# Predict Home Value of Zillow Listings

**Alec Hartman**

**April 13, 2020**

## Goals
1. Develop a model to predict home values using square feet, bedrooms, and bathrooms.
2. Create a summary [presentation](https://docs.google.com/presentation/d/1ECtW4r91m_6WJGXTojXHFAnLWTK0KJ-z5euiXm5XgHI/edit?usp=sharing) describing the drivers of single unit property values.
3. Plot distributions of tax rates for each county, and provide key measures of central tendency and measures of spread.

---
### 1. Acquire + Preparation (aka Wrangling)

In [1]:
import numpy as np
import pandas as pd

%matplotlib inline
import matplotlib.pyplot as plt
import seaborn as sns

import math
from scipy import stats
from statsmodels.formula.api import ols

import sklearn
import sklearn.metrics
import sklearn.linear_model
import sklearn.feature_selection

import wrangle as wr
import split_scale as ss
import explore as ex
import evaluate as ev

import warnings
warnings.filterwarnings("ignore")

In [None]:
df = wr.wrangle_zillow()
df

### Data Dictionary
- **bathrooms**:
    - The number of bathrooms in each home
    - zillow SQL database field: properties_2017.bathroomcnt
    - Homes with zero bathrooms were filtered out in my SQL query
    - I chose this field to represent the number of bathrooms per home as it appears to be the most complete and appropriate field in the database
- **bedrooms**:
    - The number of bedrooms in each home
    - zillow SQL database field: properties_2017.bedroomcnt
    - Homes with zero bedrooms were filtered out in my SQL query
    - I chose this field to represent the number of bedrooms per home as it appears to be the most complete and appropriate field in the database
- **square_feet**:
    - The square footage of each home
    - zillow SQL database field: properties_2017.calculatedfinishedsquarefeet
    - I chose this field to represent square footage per home as it appears to be the most complete and appropriate field in the database
- **fips_code**:
    - The Federal Information Processing System (FIPS) code for each home.
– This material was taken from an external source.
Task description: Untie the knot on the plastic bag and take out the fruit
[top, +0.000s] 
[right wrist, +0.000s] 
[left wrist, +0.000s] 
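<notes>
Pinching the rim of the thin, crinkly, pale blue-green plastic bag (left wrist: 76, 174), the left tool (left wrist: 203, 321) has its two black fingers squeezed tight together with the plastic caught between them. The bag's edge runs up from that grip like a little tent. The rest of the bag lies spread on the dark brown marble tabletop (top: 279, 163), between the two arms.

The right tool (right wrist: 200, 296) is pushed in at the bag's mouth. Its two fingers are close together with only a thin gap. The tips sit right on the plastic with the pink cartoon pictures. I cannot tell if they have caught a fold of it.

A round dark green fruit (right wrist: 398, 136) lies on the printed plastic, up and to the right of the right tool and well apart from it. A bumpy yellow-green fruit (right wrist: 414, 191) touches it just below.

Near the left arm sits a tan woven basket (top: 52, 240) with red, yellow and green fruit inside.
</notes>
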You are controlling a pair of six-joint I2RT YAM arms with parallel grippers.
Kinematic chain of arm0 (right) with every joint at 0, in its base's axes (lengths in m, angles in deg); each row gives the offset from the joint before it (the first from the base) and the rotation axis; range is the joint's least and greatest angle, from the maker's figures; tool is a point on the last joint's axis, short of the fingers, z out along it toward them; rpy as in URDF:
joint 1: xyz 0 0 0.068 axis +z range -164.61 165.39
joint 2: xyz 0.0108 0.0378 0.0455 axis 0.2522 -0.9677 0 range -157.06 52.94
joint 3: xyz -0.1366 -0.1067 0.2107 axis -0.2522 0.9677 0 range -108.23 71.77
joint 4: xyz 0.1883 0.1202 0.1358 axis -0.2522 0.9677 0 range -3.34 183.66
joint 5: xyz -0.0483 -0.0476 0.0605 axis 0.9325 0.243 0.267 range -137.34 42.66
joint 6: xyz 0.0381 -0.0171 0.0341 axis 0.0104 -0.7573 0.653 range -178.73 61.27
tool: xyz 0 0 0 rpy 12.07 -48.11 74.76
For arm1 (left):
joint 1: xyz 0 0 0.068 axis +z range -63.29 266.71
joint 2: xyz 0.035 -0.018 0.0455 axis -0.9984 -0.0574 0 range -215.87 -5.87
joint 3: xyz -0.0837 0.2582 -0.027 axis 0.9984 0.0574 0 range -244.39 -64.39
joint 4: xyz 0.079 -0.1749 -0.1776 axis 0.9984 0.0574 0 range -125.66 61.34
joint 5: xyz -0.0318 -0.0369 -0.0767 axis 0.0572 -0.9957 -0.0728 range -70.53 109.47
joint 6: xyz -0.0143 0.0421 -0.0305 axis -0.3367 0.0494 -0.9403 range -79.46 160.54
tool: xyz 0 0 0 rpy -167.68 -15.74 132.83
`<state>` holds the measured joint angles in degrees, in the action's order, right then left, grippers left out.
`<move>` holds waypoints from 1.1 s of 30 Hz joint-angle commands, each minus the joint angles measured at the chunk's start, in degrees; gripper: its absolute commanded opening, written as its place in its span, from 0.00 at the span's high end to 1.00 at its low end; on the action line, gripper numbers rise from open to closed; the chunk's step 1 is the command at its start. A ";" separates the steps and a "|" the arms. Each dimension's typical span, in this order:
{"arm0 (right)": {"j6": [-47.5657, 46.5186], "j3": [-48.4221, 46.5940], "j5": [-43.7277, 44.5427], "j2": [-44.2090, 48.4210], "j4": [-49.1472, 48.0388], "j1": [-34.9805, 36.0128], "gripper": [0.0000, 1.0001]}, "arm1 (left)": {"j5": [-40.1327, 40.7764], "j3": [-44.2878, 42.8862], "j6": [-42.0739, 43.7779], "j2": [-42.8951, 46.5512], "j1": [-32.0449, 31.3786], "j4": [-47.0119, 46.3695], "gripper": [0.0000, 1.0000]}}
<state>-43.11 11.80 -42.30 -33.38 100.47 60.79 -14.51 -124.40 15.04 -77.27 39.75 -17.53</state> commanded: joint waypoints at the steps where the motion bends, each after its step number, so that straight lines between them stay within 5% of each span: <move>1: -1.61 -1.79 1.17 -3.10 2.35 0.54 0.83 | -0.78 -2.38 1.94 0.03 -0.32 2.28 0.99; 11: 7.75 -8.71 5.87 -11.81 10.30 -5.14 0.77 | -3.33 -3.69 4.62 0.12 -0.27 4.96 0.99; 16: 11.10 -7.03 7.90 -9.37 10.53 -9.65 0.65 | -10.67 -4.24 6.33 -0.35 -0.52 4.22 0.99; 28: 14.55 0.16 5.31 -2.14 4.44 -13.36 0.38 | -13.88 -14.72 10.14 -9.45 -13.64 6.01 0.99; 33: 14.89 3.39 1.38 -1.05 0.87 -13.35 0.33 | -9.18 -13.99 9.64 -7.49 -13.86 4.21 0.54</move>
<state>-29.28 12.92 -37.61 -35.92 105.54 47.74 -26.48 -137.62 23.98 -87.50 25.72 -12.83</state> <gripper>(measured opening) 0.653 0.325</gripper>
Essentially, this is a state and county unique identifier established by the Federal Communications Commission (FCC)
    - zillow SQL database field: properties_2017.fips
    - I chose to use this field to index the county in which each home is located 
- **property_description**:
    - The property description of each home
    - zillow SQL database field: propertylandusetype.propertylandusedesc
    - I filtered the data in my SQL query to include Single Family Residential properties only
    - I chose to use and filter by this field as I interpreted the term "single unit properties" from the project specifications to mean Single Family Residential properties
- **home_value**:
    - The property's tax assessed value in 2017, presumably
    - zillow SQL database field: properties_2017.taxvaluedollarcnt
    - I used this field to represent home value as suggested in the project specifications
- **tax_amount**:
    - The amount of tax paid on each property in 2017, presumably
    - zillow SQL database field: properties_2017.taxamount
    - I used this field to represent tax amount and calculate the tax rate for each property
- **tax_rate**:
    - The tax rate for each property in 2017, presumably
    - zillow SQL database fields: (properties_2017.taxamount/properties_2017.taxvaluedollarcnt) as tax_rate
    - I used the fields above to calculate the tax rate for each property
- **transaction_date**:
    - The last transaction date for each property
    - zillow SQL database field: predictions_2017.transactiondate
    - I filtered the data in my SQL query to include only those homes whose last transaction date was in the "hot months" of May and June in terms of real estate demand as per the project specifications
    - I chose to use and filter by this field as appears to be the most appropriate date field in the database
- **county**:
    - The county in which each property is located
    - This field was indexed using the FIPS codes provided by the FCC as mentioned above. You can reference the website where this information was found by following this [link](https://transition.fcc.gov/oet/info/maps/census/fips/fips.txt).
    - I chose to include this field in my DataFrame it will be used to plot the distribution of tax rates by county

#### In which state and counties are these listing located?

In [None]:
df.county.unique()

> All properties contained in the DataFrame above are in the California counties of Los Angeles, Orange, and Ventura.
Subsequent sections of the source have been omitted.